Would you believe. . . we had well over 100 visitors today!  I officially counted 111, but Ron M. reminded me that they were coming in the door so fast that I probably missed a handful.   The breakdown goes something like this:

** At least 25 bikers here for the H.O.G. state rally in Claremore.  With nasty (cold and rainy) weather today, we considered that a pretty good  number, especially since we had visits from 24 more of them yesterday and there's one more day to go (with better weather, we're told).

**  24 members of Jim Conkle's "Just You" tour, a bus tour of Route 66 for singles from the British Isles.

**  14 folks on Craig Parish's tour of Route 66 -- folks driving their own vehicles and making their own decisions where to stop but getting guidance from Parish, who is a veteran Route 66 traveler.
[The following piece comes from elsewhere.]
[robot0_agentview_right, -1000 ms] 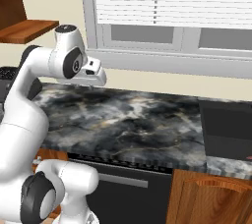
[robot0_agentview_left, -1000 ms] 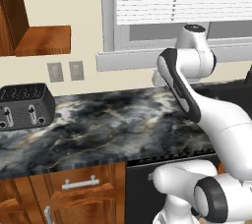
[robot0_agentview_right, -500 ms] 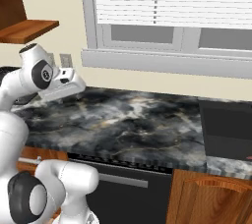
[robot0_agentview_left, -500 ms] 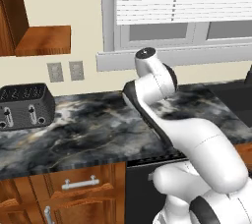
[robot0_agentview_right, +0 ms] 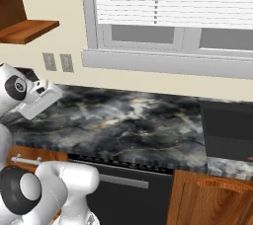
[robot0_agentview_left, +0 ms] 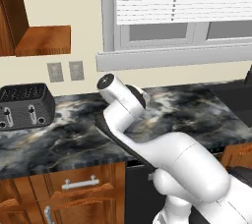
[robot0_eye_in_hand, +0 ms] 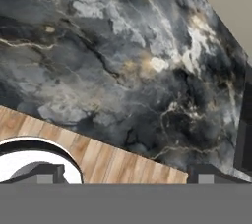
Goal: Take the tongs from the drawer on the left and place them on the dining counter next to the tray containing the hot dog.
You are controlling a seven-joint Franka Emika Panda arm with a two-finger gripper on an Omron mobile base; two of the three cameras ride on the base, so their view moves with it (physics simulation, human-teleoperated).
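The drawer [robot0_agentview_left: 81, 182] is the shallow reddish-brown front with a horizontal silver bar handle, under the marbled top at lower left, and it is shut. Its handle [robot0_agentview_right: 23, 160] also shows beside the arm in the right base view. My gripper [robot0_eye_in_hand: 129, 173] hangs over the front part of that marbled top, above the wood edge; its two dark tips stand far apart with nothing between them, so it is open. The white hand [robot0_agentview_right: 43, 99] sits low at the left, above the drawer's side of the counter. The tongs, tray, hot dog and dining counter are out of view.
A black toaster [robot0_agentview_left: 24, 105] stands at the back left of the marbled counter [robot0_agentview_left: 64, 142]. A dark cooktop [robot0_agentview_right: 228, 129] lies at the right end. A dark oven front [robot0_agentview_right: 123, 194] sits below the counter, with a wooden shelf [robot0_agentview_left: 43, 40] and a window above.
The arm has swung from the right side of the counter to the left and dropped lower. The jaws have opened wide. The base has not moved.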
The rest of the 111 (or so) was made up on folks traveling on their own.  They came from Neosho MO, San Antonio TX, Woodstock IL, Frankfort KY, Springfield MO, Traverse City MI, Hot Springs AR, Versailles KY, Tulsa OK, Mol Belgium, Chandler OK, LaPeer MI, and Achuca Victoria Australia.

Here are some photos. . .
Wet bikers begin to arrive from the H.O.G. Rally.   It was pouring so hard in the morning that the planned cruises had to be either cancelled altogether or delayed a few hours.  Here are a handful who chose to defy the dampness and make their way to Afton Station.
Once inside, they dried off, perused some of our books, and shopped.  We are truly grateful for these intrepid Road Warriors, considering that some parts of our region had record rainfall levels in the past 24 hours.
Here's our dear friend and tour director Jim Conkle (right) with some of his group members in the background.
This cxouple had a Packard connection.  His father worked at the old Packard plant in Detroit!  He and his wife are from Travers City, Michigan.
This is Craig Parish, leader of the National Route 66 Motor Tour.   He led over 100 tourists on this trip.
One member of his tour collects old Cushman scooters.  This '64 model is the one he drove on this Route 66  trip.  As I recall, he said he had about two dozen vintage Cushmans!
You may recognize this couple.  They stopped at Afton Station on Sept, 25 and I mentioned on this blog how impressed I was with their advance planning for their trip and the choices they'd made about where they wanted to stay, etc.  Well, on their return trip east to their home in Woodstock, IL they decided to stop again because we'd really hit it off on our first meeting.  I'm so glad they did!   She is an absolute sweetheart, the kind of person I wish lived closer because I know we could become good friends.  I can only hope that they find their way back to Oklahoma soon.
More independent travelers near the end of the day were this happy couple from Achuca in Victoria, Australia.  I was glad we  had some time to talk while the crowds were dispersing, because you know my motto -- A day without Aussies is a day without sunshine!

More of this insanity tomorrow, I hope.  But first, thanks to Ron M., Betty, and Tattoo Man for lending a hand today.  I couldn't have done it alone.